Am 31.12.2013 17:48, schrieb Andrei Alexandrescu:
On 12/31/13 1:28 AM, Sönke Ludwig wrote:
Am 31.12.2013 05:39, schrieb Andrei Alexandrescu:
On 12/30/13 1:00 PM, Walter Bright wrote:
On 12/30/2013 8:23 AM, Andrei Alexandrescu wrote:
Oh the default is to link and then disable manually? That's still
manual, just
the default is different :o). I can work with that.

As I mentioned elsewhere, I dislike the requirement to use the inverse
feature. Consider maintenance - I add a symbol, and then have to grep
the rest of the module for any inadvertent collisions? Features should
be positive ones, not negative.

Your arguments are convincing.

Andrei


The argument in isolation is sound, no doubt. But alone it doesn't lead
to a solution*. There are a lot of arguments regarding the current
situation and if the decision is not to use the existing _negative rule,
then all of those should be carefully taken into account.

  - Visual noise and effort when using $(XREF) style macros
  - $(XREF) isn't sufficient! A multitude of macros is actually needed
  - There is no standard set of macros, it's project specific
  -> The whole documentation needs to be revised when moving code between
     projects!
  - Macros need to be carefully crafted so that they don't encode
    knowledge about the final documentation/file structure
  - Macros alone can't cope with nested directory structures
  - The cognitive load for multiple such macros would very likely cause
    them to go unused in many cases

In a nutshell, "good cross-referencing is hard".
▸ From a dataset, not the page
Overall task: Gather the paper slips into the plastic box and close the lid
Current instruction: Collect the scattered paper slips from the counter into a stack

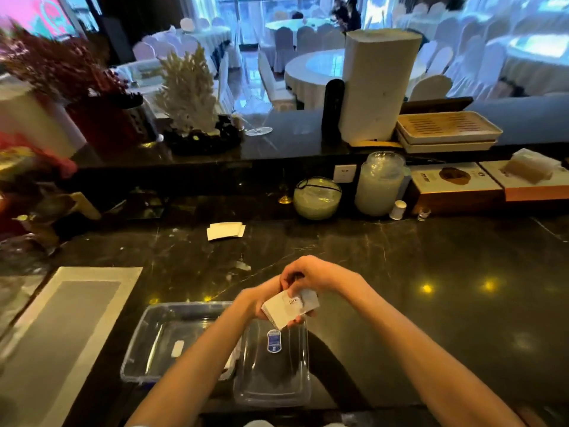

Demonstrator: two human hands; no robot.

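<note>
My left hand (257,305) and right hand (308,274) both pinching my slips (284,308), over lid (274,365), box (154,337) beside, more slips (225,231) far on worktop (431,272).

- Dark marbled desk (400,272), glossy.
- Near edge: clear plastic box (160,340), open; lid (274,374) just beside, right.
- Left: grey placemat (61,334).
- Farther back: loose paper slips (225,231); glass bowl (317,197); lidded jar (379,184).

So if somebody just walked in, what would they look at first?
Probably the two hands in the middle, left hand and right hand, squeezing a stack of paper slips together. Right below sits the clear plastic box with its lid off beside it. Farther back, a few more slips lie on the dark counter.
</note>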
I don't think so at all (on the technical level). What is the issue with using the #identifier.chain pattern for example? It seems simple enough and I can't imagine a more natural thing than to reference symbols in documentation the same way as in code.

That's exactly the
experience of anyone who's created an index. In publishing there are
automatic index generators and they're universally known to be vastly
inferior to professional-produced ones. I've created my own index by
hand for TDPL and it's been difficult, but probably the result is better
than an automated index.


But index generation is a higher level issue. The basis for it is to have some kind of universal anchor that can be used as a reference. #identifier.chain or $(REF identifier.chain) is nothing more than that and just solves the issue of supporting arbitrary nested scopes and different file system or document hierarchies.